ACTIVITY >> In the records that follow, the lines from the one containing "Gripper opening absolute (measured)" to the one containing "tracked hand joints", inclusive, are to be given again exactly.

********

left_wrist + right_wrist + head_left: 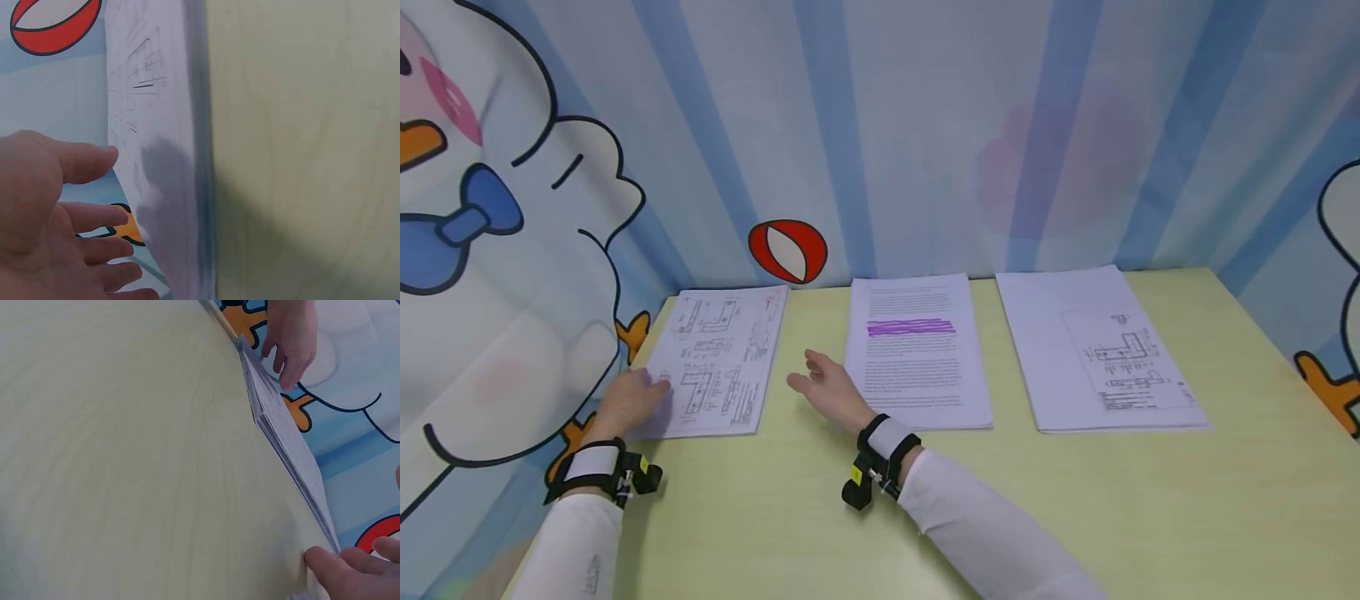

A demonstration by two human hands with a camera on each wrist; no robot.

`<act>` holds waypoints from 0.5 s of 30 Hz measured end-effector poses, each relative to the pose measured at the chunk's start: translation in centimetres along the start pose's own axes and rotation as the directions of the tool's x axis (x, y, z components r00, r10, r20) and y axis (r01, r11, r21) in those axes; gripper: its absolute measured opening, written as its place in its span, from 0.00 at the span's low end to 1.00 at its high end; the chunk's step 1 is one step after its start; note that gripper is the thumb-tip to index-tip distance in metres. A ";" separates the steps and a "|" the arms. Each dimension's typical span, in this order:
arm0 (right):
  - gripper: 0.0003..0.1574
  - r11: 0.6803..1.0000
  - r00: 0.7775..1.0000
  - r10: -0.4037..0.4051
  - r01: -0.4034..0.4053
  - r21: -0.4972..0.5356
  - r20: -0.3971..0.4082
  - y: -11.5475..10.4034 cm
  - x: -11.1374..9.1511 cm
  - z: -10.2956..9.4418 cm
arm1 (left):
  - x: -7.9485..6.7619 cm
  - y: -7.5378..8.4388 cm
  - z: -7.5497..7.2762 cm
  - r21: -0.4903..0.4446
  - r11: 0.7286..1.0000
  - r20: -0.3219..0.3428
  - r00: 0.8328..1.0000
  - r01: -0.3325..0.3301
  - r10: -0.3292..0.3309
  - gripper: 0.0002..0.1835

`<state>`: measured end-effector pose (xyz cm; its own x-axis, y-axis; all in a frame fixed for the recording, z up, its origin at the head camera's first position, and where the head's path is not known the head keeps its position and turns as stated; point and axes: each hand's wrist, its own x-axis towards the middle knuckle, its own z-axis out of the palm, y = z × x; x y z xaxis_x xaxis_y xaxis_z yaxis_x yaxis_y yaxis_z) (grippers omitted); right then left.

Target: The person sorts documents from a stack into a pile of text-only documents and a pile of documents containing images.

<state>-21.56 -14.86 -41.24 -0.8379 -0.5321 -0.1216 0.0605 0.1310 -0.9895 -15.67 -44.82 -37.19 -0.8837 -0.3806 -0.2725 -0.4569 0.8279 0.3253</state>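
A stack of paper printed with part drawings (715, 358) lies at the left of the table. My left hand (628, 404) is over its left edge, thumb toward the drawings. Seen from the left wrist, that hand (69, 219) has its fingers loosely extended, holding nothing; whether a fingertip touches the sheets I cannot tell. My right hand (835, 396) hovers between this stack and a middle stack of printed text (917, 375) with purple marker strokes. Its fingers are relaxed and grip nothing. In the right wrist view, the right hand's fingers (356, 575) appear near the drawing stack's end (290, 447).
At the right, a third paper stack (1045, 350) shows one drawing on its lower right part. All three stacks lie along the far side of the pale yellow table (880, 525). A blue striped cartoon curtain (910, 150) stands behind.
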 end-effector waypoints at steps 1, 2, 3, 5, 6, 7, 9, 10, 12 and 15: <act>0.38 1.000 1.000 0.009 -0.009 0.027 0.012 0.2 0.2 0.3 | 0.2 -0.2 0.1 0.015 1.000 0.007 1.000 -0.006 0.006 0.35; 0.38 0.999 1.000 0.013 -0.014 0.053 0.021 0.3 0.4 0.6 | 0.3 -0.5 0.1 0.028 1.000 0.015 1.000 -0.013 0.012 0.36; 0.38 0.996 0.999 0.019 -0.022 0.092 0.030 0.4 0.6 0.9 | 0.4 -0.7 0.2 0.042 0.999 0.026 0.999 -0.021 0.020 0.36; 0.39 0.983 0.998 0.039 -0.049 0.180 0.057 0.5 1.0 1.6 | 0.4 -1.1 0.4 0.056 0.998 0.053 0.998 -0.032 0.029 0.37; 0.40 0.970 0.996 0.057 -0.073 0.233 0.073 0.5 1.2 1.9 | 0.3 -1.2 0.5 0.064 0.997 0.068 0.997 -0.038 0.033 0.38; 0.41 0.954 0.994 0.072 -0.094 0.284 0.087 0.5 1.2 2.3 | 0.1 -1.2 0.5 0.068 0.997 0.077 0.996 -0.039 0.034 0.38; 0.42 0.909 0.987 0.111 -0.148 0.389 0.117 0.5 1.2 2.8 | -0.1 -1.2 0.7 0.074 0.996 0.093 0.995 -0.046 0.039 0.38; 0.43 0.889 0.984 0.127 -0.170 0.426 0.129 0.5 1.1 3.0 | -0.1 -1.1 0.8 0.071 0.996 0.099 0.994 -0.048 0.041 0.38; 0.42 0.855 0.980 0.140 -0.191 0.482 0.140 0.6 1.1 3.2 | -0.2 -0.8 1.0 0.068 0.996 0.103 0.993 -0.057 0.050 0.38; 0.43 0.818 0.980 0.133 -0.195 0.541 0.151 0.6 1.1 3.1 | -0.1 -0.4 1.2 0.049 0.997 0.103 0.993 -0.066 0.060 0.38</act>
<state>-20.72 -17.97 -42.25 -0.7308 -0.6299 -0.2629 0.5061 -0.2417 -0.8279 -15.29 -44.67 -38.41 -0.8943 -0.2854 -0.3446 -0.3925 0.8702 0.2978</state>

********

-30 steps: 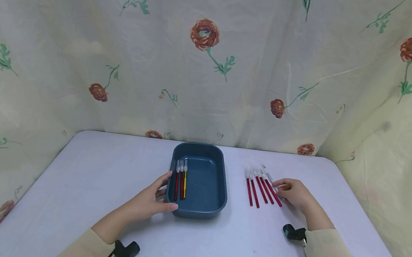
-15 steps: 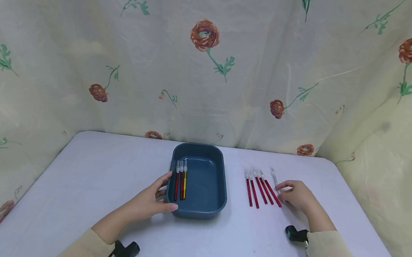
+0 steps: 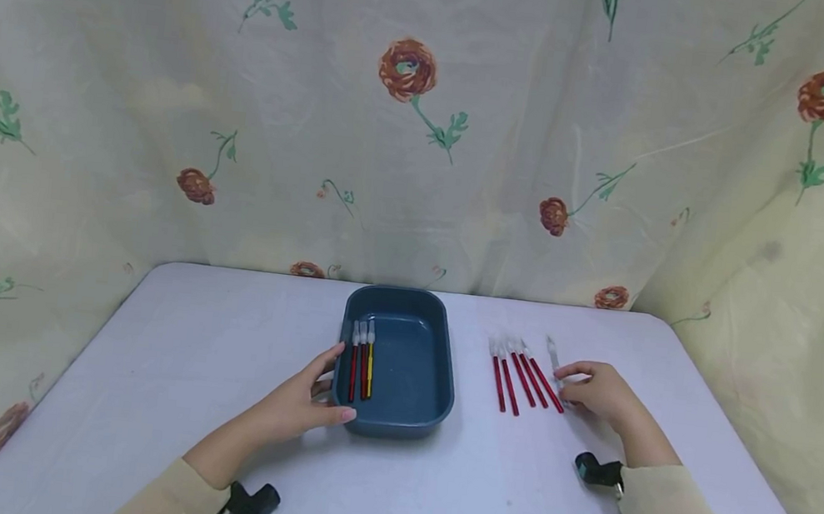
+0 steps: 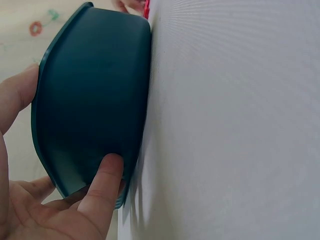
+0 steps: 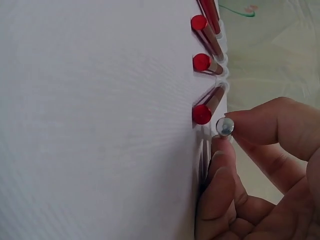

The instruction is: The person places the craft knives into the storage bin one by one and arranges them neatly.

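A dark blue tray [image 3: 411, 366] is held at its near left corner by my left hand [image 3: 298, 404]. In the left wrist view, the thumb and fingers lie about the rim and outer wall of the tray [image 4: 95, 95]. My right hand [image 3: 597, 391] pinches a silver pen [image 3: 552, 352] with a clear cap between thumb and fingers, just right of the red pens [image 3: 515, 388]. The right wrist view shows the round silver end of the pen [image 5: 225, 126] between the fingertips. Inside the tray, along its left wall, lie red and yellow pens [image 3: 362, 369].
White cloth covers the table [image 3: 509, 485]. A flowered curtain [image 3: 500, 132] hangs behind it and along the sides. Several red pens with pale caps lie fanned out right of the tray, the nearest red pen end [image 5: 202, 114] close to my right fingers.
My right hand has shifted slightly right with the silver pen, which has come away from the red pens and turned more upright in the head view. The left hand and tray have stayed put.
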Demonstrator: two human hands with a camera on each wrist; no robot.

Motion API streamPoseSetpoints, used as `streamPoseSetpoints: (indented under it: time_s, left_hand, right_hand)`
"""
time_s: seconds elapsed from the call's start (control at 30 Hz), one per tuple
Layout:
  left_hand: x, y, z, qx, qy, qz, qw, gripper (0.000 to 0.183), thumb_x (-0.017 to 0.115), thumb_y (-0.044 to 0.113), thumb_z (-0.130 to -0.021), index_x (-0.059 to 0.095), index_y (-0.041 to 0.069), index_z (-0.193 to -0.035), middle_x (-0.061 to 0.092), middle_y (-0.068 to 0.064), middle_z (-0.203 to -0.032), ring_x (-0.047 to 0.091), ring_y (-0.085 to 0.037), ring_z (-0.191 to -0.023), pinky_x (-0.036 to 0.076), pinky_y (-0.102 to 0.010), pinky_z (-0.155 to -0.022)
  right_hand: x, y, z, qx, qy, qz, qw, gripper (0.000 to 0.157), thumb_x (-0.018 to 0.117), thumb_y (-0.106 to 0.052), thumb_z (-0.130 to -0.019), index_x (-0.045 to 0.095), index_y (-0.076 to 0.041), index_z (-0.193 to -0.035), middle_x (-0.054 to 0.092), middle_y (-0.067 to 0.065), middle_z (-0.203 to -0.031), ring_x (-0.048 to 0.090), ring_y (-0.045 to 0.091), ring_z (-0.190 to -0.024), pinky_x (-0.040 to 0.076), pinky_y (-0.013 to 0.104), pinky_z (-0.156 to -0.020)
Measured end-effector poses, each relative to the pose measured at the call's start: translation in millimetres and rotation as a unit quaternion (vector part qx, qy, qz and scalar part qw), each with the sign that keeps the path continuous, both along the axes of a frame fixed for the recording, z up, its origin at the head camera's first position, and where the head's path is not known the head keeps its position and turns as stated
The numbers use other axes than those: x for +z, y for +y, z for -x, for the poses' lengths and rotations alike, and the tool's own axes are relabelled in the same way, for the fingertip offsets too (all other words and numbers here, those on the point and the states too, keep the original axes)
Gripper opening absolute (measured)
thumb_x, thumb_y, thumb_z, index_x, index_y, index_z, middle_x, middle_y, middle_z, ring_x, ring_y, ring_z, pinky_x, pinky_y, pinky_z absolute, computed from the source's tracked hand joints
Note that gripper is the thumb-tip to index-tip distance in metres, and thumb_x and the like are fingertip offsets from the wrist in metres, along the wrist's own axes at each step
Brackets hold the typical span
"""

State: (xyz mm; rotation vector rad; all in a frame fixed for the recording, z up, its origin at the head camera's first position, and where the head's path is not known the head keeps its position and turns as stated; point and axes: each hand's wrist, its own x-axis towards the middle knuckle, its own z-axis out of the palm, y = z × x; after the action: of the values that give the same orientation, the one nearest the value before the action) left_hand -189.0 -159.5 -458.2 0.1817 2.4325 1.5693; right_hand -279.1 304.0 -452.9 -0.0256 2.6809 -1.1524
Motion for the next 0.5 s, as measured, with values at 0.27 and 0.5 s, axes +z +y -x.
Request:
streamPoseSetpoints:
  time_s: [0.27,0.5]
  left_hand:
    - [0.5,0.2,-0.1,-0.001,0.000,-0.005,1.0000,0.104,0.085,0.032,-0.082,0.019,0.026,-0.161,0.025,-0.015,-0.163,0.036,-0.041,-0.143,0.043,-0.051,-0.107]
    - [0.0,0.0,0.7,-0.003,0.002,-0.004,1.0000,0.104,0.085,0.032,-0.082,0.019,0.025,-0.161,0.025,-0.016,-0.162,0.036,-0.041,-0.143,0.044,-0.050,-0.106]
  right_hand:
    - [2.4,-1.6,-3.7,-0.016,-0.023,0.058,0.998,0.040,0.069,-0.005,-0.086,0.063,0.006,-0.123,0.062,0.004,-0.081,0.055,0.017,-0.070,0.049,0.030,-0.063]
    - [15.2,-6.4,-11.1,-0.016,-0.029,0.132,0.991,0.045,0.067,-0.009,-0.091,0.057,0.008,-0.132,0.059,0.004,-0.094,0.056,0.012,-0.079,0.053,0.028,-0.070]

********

WRITTEN SOLUTION >>
Gripper opening absolute (measured)
thumb_x, thumb_y, thumb_z, index_x, index_y, index_z, middle_x, middle_y, middle_z, ring_x, ring_y, ring_z, pinky_x, pinky_y, pinky_z absolute, computed from the source's tracked hand joints

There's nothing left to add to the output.